Ani Darcey has trained and performed with Philadanco, the Martha Graham Dance Company, and Black Grace dance company from New Zealand. She was a showgirl in Donn Arden's Jubilee! in Las Vegas and is a member of Cabaret Versatile in Los Angeles. She has also performed at the Billboard Awards, on Jane the Virgin and been a part of numerous commercials and films as an actor.
Joseph Lister began his training in dance at Florida Dance Theatre in 2005 becoming a trainee with their professional company in 2008. Later he joined Smoke, Lilies and Jade in Philadelphia under Zane Booker and studied at the Alonzo King LINES Ballet training program.
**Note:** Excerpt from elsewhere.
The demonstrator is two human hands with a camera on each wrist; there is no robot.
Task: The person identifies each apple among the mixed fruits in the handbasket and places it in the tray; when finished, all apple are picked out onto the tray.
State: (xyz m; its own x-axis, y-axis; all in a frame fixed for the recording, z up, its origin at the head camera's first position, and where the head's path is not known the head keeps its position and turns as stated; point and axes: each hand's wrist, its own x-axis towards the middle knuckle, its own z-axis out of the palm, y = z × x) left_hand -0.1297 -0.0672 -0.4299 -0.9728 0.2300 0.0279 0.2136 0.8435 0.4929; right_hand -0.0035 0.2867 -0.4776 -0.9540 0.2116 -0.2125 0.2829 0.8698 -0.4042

He has collaborated with and danced for many artists including Earl Mosley, Brigette Dunn-Korpela, and Ferdinand DeJesus among others.
Moises Josue Michel started his dance training at the age of 16 at Los Angeles County High School of the Arts, training in both Horton and ballet. After graduating he went to attend the University of the Arts (Philadelphia, PA) for his BFA in Dance. He has performed in works by Douglas Becker, Sidra Bell, Roni Koresh, and many others.
Rein Short earned a degree in Dance Performance from Towson University and moved to New York City where she was a freelance dancer. Rein has worked with companies and choreographers along the East Coast including American Dance Institute, Baltimore Ballet, Alexandra Rose and Katya Danko.